Unicredit batte le attese con 1,1 miliardi di utili

L'ad Ghizzoni conferma il piano industriale malgrado il calo del Pil. E Pioneer non si vende

Unicredit batte le attese con 1,1 miliardi di utili

Malgrado la «sovrattassa» escussa dal governo Renzi sulla rivalutazione della quota detenuta in Bankitalia, Unicredit ha sorpreso gli analisti con 1,1 miliardi di profitti nel primo semestre (+37,8%), di cui 403 milioni (+11,6%) soltanto da aprile a giugno, contro un consensus di 330 milioni. I ricavi sono in calo del 3,2% a 11,3 miliardi, ma l'amministratore delegato Federico Ghizzoni ha confermato sia il target di 2 miliardi di utili fissato per dicembre sia il piano industriale. Anche davanti al deludente dato sul Pil italiano che l'Istat diffonderà oggi, «non c'è nessun bisogno di rivedere il piano industriale», ha assicurato il banchiere, aggiungendo che Piazza Cordusio aveva già messo in conto una ripresa tiepida per la Penisola. Unicredit è molto solida (10,4% il Cet a fronte di crediti deteriorato in calo) ma nell'ultimo trimestre l'Italia si è rivelata un «motore» importante, assicurando ricavi in aumento (+1,3%) e 600 milioni di profitti (+16,6%). In valore assoluto più di quanto Ghizzoni e la sua squadra siano riusciti a «spremere» da tutto il resto d'Europa (+14,1% per 400 milioni di utile) o dalla divisione della banca d'affari «Cib» (200 milioni), penalizzata da una posta straordinaria da 120 milioni per il riconteggio di alcuni derivati tedeschi.

Dal punto di vista strategico, dopo la quotazione in Borsa di Fineco, l'attenzione è comunque focalizzata sul destino della controllata Pioneer: «Non la venderemo. È un asset strategico per noi», ha ripetuto più di una volta Ghizzoni. L'obiettivo è individuare «un modo per accelerare la crescita organica» della società dei fondi, «guardando a possibili partner»: nelle sale operative erano circolate voci su avance da parte degli spagnoli del Banco Santander e dei fondi Cvc. «Qualsiasi cosa succeda», Piazza Cordusio rimmarrà l'«azionista di riferimento di Pioneer. Se non succede niente, invece, andiamo avanti con il nostro piano».

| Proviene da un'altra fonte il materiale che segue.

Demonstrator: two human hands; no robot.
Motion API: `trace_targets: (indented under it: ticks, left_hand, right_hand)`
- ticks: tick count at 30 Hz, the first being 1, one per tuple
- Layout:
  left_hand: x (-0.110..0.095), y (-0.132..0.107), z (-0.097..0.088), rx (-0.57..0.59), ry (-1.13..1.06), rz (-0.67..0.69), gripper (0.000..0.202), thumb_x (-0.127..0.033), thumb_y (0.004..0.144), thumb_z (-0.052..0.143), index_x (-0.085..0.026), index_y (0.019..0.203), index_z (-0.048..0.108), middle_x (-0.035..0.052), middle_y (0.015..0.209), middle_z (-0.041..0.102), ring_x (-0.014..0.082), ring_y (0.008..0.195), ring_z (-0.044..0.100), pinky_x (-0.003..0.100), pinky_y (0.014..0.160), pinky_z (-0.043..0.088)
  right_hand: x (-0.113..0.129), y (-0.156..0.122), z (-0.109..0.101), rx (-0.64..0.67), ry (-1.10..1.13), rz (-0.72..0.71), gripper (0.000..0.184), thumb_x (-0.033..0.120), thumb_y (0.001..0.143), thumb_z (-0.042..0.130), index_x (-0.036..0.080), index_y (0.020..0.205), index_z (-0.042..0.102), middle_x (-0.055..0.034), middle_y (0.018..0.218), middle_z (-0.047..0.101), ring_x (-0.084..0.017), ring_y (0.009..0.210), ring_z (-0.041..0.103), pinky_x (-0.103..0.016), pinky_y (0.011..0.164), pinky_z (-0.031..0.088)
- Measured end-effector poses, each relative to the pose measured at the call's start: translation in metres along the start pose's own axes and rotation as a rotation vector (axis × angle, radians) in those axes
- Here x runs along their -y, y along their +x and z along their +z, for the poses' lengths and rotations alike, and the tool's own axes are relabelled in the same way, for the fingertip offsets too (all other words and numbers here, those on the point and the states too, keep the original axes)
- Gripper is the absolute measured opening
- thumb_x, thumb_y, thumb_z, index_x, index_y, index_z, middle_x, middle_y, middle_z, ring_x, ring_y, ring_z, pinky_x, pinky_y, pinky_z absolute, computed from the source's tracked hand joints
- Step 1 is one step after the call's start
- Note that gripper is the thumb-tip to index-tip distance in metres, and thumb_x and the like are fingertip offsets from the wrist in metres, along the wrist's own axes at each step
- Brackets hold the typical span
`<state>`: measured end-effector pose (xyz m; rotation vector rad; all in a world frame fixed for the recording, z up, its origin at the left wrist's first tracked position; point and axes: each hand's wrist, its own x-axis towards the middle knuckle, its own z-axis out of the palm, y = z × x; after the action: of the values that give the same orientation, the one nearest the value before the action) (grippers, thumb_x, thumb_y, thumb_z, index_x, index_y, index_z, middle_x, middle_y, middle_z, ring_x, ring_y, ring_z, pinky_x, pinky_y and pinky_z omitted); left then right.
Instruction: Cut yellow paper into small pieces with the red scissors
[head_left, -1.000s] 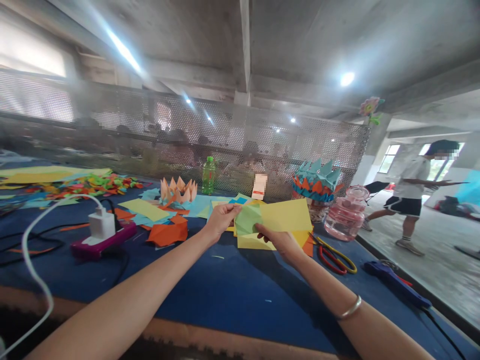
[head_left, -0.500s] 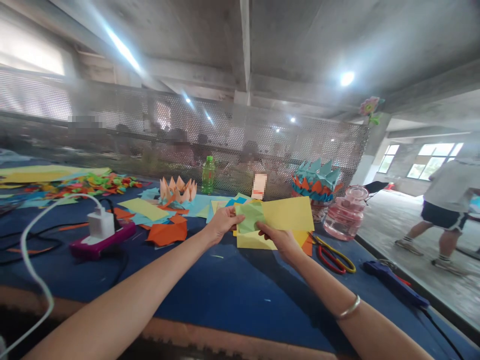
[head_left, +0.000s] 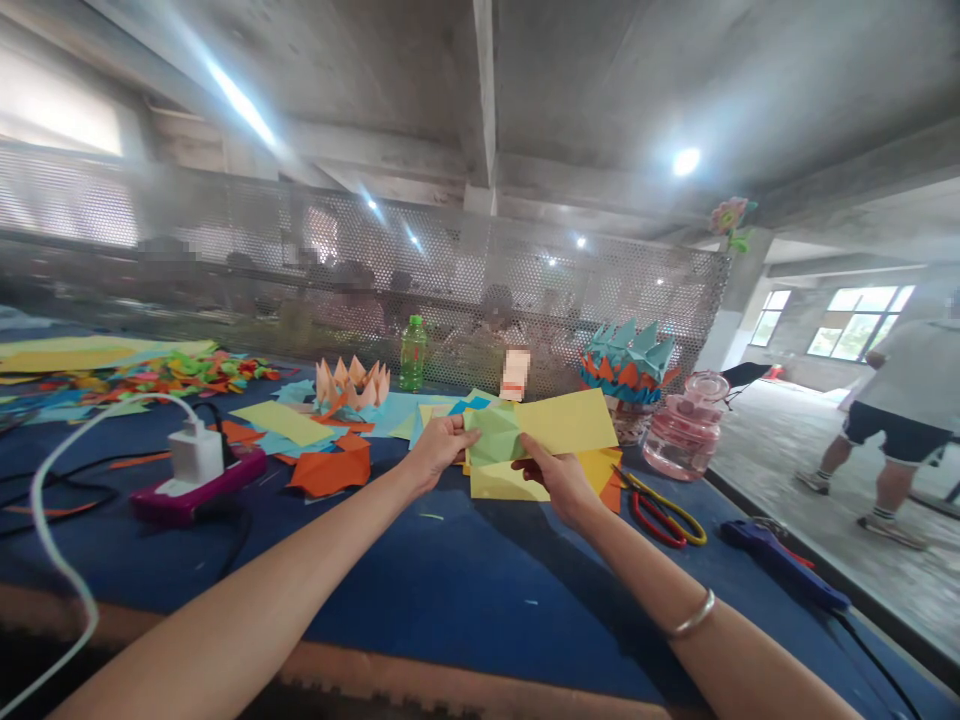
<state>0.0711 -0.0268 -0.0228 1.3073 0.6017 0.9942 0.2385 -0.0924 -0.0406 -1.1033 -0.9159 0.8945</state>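
Observation:
My left hand [head_left: 439,450] pinches the left side of a light green sheet of paper [head_left: 495,437] with creases, thumb in front. My right hand [head_left: 559,478] is closed at that sheet's right edge, its thumb up against the paper and its fingers curled below. A pale yellow sheet [head_left: 574,420] reaches out to the right behind my right hand; whether it is held too, I cannot tell. Under the hands lie more yellow paper [head_left: 495,483] and orange paper. A pair of scissors [head_left: 664,512] with red and yellow handles rests right of my right hand.
Left stand a pink folded-paper ring [head_left: 352,385], a green bottle [head_left: 412,355], orange paper [head_left: 330,470] and a purple power strip [head_left: 199,488]. To the right are a layered paper piece [head_left: 630,360], a pink clear jar [head_left: 684,435] and a blue corded tool [head_left: 784,565]. A person stands beyond.
My right thumb has slid from the face of the green sheet to its right edge. My left hand keeps its grip. The view has shifted slightly.

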Motion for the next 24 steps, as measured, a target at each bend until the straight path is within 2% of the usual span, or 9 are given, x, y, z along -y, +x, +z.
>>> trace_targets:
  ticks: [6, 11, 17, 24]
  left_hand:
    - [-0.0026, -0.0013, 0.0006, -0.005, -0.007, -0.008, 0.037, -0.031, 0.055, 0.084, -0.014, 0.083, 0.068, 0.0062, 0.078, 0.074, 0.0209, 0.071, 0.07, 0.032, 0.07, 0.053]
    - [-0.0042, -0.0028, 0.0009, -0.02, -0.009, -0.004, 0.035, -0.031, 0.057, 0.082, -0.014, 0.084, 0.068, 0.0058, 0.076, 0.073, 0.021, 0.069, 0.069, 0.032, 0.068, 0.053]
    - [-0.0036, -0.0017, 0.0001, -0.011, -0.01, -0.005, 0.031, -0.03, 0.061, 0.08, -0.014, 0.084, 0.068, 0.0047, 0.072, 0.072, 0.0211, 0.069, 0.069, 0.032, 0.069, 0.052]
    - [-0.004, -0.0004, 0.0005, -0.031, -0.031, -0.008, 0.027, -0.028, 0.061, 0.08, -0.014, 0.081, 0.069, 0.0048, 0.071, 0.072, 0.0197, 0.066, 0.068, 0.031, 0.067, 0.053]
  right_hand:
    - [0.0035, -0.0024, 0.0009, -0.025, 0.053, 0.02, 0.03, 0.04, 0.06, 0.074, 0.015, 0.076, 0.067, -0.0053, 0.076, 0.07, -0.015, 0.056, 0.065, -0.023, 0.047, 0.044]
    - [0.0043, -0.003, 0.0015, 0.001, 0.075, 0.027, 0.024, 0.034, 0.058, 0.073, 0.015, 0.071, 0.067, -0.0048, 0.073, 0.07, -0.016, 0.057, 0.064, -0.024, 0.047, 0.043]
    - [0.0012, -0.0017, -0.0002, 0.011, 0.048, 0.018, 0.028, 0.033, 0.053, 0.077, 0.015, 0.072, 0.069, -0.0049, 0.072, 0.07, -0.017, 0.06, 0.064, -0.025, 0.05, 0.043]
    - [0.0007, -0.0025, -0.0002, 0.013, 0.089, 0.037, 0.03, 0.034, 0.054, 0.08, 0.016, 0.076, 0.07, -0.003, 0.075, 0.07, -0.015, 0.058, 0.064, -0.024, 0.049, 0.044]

Dal punto di vista geografico, Ghizzoni ha intanto confermato il carattere «strategico» della controllata in Russia, escludendo un «rischio sistemico» dall'impatto sull'econonomia moscovita delle sanzioni internazionali conseguenti alla crisi ucraina. Così come continua a marciare la Turchia. Il «Cib» dovrà invece affrontare l'addio del suo capo Jean-Pierre Mustier, il banchiere voluto da Ghizzoni qualche anno fa per ridisidegnare l'area e che sarà ora presto sostituito da Gianni Franco Papa, al momento «regista» delle attività della superbanca nel resto d'Europa. Lascia anche il capo della compliance Nadine Faruque.

Dopo uno strappo iniziale, Unicredit ha chiuso in Borsa in calo dell'1%, trascinata al ribasso dalla debolezza dell'indice in attesa del Pil. La nostra economia ha insomma bisogno di riforme, e Ghizzoni non si stupisce che il mercato sia molto esigente con il governo Renzi.

Quanto infine ai Btp in portafoglio, Unicredit ha un giardinetto «diversificato» e quindi non seguirà l'azione di alleggerimento avviata da Intesa Sanpaolo, ma Ghizzoni non nasconde il pericolo di una «differente valutazione» dei titoli di Stato da parte del Comitato di Basilea.